Pferdehaaranalyse: Haarige Erkenntnisse

Haaranalysen beim Pferd geben Aufschluss über Farbvererbung und auch Erbkrankheiten. (Fotos: Equipics)

Unter Züchtern und in den Verbänden ist es bereits gang und gäbe, dass Pferdehaaranalysen vorgenommen werden, um beispielsweise die Abstammung eines Fohlens zu überprüfen oder im Voraus auf vererbbare Fellfarbe und Krankheiten zu testen. Weshalb die Forschung zur Genetik ebenso wichtig ist wie die zur Haltung oder Fütterung von Pferden, erklärt Doktor Melissa Cox, die wissenschaftliche Leitung der Generation GmbH Tübingen – Center for Animal Genetics (CAG) – in unserem Interview. 

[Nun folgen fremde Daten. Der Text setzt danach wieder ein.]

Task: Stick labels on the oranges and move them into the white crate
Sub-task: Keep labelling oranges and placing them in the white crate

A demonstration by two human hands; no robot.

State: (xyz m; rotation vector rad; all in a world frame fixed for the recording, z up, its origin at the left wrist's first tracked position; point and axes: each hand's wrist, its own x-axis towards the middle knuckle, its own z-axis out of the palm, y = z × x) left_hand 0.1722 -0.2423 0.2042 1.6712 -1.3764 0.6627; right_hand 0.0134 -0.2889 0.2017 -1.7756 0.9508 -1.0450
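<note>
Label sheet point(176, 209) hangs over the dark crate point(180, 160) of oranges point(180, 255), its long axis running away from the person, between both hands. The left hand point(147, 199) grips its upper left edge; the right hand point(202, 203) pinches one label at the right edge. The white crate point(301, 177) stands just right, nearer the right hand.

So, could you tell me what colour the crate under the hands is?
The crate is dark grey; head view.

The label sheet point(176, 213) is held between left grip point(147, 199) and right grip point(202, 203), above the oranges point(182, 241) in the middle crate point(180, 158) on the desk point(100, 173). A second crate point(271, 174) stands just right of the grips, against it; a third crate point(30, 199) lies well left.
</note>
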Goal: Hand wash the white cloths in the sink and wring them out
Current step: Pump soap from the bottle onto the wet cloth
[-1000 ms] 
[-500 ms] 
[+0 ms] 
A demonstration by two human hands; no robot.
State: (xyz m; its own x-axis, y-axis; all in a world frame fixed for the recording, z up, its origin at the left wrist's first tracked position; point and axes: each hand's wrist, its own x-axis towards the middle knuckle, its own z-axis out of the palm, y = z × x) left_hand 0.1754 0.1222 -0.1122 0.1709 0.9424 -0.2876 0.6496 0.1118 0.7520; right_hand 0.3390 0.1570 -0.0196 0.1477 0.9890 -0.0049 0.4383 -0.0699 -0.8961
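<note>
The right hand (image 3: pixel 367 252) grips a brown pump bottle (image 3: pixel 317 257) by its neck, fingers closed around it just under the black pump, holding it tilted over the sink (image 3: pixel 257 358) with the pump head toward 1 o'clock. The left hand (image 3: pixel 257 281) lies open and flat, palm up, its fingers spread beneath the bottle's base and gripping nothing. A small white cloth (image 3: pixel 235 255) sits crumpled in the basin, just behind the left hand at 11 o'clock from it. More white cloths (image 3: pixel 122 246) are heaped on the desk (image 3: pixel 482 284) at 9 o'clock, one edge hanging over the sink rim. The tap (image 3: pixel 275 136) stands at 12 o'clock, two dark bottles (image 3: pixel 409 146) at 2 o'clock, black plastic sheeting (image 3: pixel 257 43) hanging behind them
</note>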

Anhand von Pferdehaaren lassen sich die verschiedensten genetischen Informationen gewinnen. Gerade die Erbinformationen zur Fellfarbe, welche Fohlen in den Chromosomen von Mutterstute und Vatertier in nahezu gleichem Maße erhalten, sind in der Zucht relevant. Die dominant-rezessive Vererbung hat zur Folge, dass die Färbung eines Fohlens meist dem Erscheinungsbild eines Elternteils gleichkommt, je nachdem, welches Elterntier sich mit der dominanten Farbinformation durchgesetzt hat. Viele Züchter testen ihre Pferde, um ein Fohlen in ihrer bevorzugten Grundfarbe zu bekommen. Alles, was man für den Gentest des Pferdes braucht, ist eine Blutprobe oder ungefähr 20 Mähnen- oder Schweifhaare mit Haarwurzeln (www.laboklin.com). Dabei gibt es bei Pferden nur zwei Farbstoffe beziehungsweise Melanine.